Task input Block Start

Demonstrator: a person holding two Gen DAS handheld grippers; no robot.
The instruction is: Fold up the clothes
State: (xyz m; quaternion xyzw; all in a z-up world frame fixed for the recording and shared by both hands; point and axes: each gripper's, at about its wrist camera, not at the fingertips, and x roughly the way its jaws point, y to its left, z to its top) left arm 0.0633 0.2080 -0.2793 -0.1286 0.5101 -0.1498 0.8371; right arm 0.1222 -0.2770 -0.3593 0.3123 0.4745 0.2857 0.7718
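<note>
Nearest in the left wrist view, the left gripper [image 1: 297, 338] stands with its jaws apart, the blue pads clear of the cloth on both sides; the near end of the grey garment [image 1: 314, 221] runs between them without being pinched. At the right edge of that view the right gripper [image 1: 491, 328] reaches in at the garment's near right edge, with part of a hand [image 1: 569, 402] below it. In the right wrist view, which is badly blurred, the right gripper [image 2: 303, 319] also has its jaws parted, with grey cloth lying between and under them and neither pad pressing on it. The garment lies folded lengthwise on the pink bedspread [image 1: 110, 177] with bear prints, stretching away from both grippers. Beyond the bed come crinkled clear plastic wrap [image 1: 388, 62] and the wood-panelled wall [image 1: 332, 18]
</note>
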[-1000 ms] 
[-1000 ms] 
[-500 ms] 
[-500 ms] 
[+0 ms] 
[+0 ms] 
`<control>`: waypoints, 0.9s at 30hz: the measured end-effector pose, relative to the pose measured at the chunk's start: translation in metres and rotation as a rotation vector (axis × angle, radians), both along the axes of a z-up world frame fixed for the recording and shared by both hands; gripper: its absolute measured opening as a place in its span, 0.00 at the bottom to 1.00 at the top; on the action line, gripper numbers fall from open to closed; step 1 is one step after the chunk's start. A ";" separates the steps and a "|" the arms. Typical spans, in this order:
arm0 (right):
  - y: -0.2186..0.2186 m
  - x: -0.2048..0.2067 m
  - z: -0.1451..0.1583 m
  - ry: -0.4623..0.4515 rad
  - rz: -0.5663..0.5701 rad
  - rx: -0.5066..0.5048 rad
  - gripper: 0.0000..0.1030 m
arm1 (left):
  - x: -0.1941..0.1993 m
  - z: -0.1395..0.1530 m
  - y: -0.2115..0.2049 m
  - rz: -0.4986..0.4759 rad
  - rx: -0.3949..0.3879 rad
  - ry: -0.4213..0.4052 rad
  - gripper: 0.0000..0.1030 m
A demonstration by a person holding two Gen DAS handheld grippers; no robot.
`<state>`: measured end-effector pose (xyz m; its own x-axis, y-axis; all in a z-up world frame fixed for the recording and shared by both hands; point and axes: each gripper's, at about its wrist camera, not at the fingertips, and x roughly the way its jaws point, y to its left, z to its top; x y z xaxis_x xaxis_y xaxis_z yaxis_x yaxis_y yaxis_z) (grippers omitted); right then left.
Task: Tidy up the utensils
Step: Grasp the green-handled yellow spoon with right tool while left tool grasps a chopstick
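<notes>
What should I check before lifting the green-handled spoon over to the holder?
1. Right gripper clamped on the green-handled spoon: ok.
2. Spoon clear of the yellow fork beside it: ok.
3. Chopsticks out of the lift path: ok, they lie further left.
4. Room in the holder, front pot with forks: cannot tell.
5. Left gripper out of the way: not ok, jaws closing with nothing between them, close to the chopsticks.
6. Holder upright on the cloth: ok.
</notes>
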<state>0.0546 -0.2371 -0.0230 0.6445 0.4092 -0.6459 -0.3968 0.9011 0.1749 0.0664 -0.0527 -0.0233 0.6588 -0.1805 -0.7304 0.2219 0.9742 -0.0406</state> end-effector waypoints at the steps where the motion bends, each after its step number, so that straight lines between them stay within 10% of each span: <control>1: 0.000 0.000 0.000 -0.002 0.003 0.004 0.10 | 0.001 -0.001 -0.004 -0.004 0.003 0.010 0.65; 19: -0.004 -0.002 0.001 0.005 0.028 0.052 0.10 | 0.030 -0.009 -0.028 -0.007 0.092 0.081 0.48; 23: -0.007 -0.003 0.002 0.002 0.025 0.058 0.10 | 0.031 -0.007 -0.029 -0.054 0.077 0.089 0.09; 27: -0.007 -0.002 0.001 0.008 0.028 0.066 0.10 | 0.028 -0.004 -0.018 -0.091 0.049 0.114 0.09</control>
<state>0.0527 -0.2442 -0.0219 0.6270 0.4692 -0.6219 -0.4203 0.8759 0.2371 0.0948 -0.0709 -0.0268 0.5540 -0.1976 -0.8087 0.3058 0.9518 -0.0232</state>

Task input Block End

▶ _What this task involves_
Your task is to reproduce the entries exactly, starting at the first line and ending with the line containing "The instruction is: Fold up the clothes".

▶ _Solution for this exercise_
Demonstrator: a person holding two Gen DAS handheld grippers; no robot.
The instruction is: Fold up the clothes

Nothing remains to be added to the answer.